**INSTRUCTIONS TO FOLLOW**
Set down the material in full. Keep every line exactly as it is.

Segment Open

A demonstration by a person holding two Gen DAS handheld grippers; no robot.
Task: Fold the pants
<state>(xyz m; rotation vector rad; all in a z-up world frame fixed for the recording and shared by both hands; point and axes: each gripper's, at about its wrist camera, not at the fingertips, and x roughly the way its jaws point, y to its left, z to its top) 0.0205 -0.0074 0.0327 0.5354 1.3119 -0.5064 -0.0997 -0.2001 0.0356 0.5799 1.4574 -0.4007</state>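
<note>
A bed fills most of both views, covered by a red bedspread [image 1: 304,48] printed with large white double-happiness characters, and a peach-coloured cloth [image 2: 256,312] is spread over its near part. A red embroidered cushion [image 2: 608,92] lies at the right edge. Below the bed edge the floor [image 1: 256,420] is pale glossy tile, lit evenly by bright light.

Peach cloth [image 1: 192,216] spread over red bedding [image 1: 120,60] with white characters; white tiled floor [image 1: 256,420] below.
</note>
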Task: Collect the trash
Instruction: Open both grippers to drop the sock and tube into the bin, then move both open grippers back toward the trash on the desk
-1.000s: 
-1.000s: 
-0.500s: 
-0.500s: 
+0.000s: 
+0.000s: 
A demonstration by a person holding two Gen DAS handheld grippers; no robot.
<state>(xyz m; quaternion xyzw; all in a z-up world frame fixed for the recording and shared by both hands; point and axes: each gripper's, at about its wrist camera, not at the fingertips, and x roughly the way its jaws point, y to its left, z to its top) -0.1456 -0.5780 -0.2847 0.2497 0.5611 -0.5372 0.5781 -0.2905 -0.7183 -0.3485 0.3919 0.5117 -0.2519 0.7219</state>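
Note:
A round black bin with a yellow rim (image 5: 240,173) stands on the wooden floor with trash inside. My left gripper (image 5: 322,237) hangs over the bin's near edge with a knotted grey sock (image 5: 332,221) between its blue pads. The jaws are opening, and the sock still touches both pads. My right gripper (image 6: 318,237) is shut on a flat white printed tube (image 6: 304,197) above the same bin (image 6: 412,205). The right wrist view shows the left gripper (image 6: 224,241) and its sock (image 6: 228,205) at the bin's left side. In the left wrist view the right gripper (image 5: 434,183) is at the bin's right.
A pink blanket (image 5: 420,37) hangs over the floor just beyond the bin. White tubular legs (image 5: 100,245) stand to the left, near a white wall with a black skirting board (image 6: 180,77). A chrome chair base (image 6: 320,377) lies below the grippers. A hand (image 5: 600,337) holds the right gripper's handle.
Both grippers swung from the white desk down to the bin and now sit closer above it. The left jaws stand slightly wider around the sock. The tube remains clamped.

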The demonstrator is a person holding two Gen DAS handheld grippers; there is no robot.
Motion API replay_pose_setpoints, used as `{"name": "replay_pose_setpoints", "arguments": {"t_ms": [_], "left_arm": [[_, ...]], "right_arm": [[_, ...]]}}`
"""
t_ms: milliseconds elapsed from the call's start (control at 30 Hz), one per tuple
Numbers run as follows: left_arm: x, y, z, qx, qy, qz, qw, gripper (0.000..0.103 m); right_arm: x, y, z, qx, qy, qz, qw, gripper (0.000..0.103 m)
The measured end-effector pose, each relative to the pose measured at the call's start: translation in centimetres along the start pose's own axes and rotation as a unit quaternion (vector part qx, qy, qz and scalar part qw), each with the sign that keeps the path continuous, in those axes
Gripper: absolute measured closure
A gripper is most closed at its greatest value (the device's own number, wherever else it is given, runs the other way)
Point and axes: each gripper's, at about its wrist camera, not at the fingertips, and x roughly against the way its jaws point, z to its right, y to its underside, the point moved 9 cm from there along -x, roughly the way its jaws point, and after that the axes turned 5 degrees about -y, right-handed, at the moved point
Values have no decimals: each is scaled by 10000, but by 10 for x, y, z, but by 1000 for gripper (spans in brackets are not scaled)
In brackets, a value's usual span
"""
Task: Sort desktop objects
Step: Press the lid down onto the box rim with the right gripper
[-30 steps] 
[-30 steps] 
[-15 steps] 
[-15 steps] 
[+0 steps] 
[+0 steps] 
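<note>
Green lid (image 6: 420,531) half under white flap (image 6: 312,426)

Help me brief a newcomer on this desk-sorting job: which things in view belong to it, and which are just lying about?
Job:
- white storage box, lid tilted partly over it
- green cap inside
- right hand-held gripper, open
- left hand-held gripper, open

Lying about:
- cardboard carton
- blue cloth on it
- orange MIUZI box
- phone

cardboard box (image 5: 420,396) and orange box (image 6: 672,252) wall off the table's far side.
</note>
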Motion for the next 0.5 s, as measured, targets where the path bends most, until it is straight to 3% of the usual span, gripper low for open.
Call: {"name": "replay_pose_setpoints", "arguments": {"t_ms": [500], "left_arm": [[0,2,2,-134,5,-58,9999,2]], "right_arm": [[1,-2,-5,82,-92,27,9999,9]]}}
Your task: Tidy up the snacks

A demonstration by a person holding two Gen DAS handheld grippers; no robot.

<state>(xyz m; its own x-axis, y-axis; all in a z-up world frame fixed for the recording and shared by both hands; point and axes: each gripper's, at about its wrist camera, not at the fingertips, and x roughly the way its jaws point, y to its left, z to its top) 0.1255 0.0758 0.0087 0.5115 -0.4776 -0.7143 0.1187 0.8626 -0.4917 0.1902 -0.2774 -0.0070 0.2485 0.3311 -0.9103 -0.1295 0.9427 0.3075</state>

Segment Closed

**EXPECTED OUTPUT**
A demonstration by a person holding two Gen DAS handheld grippers; no robot.
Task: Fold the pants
<state>(xyz m; rotation vector rad; all in a z-up world frame fixed for the recording and shared by both hands; point and axes: each gripper's, at about its wrist camera, not at the fingertips, and x roughly the way its jaws point, y to its left, z to its top) 0.0205 -0.0074 0.0327 0.5354 1.3119 -0.5064 -0.0997 -0.2001 0.0356 0.5799 1.4574 -0.4007</state>
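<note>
A bed fills most of both views, covered by a red bedspread [image 1: 304,48] printed with large white double-happiness characters, and a peach-coloured cloth [image 2: 256,312] is spread over its near part. A red embroidered cushion [image 2: 608,92] lies at the right edge. Below the bed edge the floor [image 1: 256,420] is pale glossy tile, lit evenly by bright light.

Peach cloth [image 1: 192,216] spread over red bedding [image 1: 120,60] with white characters; white tiled floor [image 1: 256,420] below.
</note>
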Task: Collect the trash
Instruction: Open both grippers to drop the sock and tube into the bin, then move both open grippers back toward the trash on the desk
-1.000s: 
-1.000s: 
-0.500s: 
-0.500s: 
+0.000s: 
+0.000s: 
A demonstration by a person holding two Gen DAS handheld grippers; no robot.
<state>(xyz m; quaternion xyzw; all in a z-up world frame fixed for the recording and shared by both hands; point and axes: each gripper's, at about its wrist camera, not at the fingertips, and x roughly the way its jaws point, y to its left, z to its top) -0.1456 -0.5780 -0.2847 0.2497 0.5611 -0.5372 0.5781 -0.2905 -0.7183 -0.3485 0.3919 0.5117 -0.2519 0.7219</state>
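Note:
A round black bin with a yellow rim (image 5: 240,173) stands on the wooden floor with trash inside. My left gripper (image 5: 322,237) hangs over the bin's near edge with a knotted grey sock (image 5: 332,221) between its blue pads. The jaws are opening, and the sock still touches both pads. My right gripper (image 6: 318,237) is shut on a flat white printed tube (image 6: 304,197) above the same bin (image 6: 412,205). The right wrist view shows the left gripper (image 6: 224,241) and its sock (image 6: 228,205) at the bin's left side. In the left wrist view the right gripper (image 5: 434,183) is at the bin's right.
A pink blanket (image 5: 420,37) hangs over the floor just beyond the bin. White tubular legs (image 5: 100,245) stand to the left, near a white wall with a black skirting board (image 6: 180,77). A chrome chair base (image 6: 320,377) lies below the grippers. A hand (image 5: 600,337) holds the right gripper's handle.
Both grippers swung from the white desk down to the bin and now sit closer above it. The left jaws stand slightly wider around the sock. The tube remains clamped.
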
The demonstrator is a person holding two Gen DAS handheld grippers; there is no robot.
Motion API replay_pose_setpoints, used as `{"name": "replay_pose_setpoints", "arguments": {"t_ms": [_], "left_arm": [[_, ...]], "right_arm": [[_, ...]]}}`
"""
t_ms: milliseconds elapsed from the call's start (control at 30 Hz), one per tuple
Numbers run as follows: left_arm: x, y, z, qx, qy, qz, qw, gripper (0.000..0.103 m); right_arm: x, y, z, qx, qy, qz, qw, gripper (0.000..0.103 m)
The measured end-effector pose, each relative to the pose measured at the call's start: translation in centimetres along the start pose's own axes and rotation as a unit quaternion (vector part qx, qy, qz and scalar part qw), each with the sign that keeps the path continuous, in those axes
Gripper: absolute measured closure
A gripper is most closed at its greatest value (the device's own number, wherever else it is given, runs the other way)
Point and axes: each gripper's, at about its wrist camera, not at the fingertips, and x roughly against the way its jaws point, z to its right, y to its underside, the point moved 9 cm from there along -x, roughly the way its jaws point, and after that the axes turned 5 degrees about -y, right-handed, at the moved point
Values have no decimals: each is scaled by 10000, but by 10 for x, y, z, but by 1000 for gripper (spans in brackets are not scaled)
In brackets, a value's usual span
"""
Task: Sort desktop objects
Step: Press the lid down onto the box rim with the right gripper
[-30 steps] 
[-30 steps] 
[-15 steps] 
[-15 steps] 
[+0 steps] 
[+0 steps] 
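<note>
Green lid (image 6: 420,531) half under white flap (image 6: 312,426)

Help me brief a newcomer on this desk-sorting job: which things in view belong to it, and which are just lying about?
Job:
- white storage box, lid tilted partly over it
- green cap inside
- right hand-held gripper, open
- left hand-held gripper, open

Lying about:
- cardboard carton
- blue cloth on it
- orange MIUZI box
- phone

cardboard box (image 5: 420,396) and orange box (image 6: 672,252) wall off the table's far side.
</note>
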Motion for the next 0.5 s, as measured, targets where the path bends most, until it is straight to 3% of the usual span, gripper low for open.
Call: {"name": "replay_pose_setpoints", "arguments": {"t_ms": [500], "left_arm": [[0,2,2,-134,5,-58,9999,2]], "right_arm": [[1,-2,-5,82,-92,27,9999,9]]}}
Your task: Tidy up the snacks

A demonstration by a person holding two Gen DAS handheld grippers; no robot.

<state>(xyz m; its own x-axis, y-axis; all in a z-up world frame fixed for the recording and shared by both hands; point and axes: each gripper's, at about its wrist camera, not at the fingertips, and x roughly the way its jaws point, y to its left, z to its top) 0.1255 0.0758 0.0087 0.5115 -0.4776 -0.7143 0.1187 0.8626 -0.4917 0.1902 -0.2774 -0.0070 0.2485 0.3311 -0.9103 -0.1295 0.9427 0.3075</state>

Nothing else is needed for this exercise.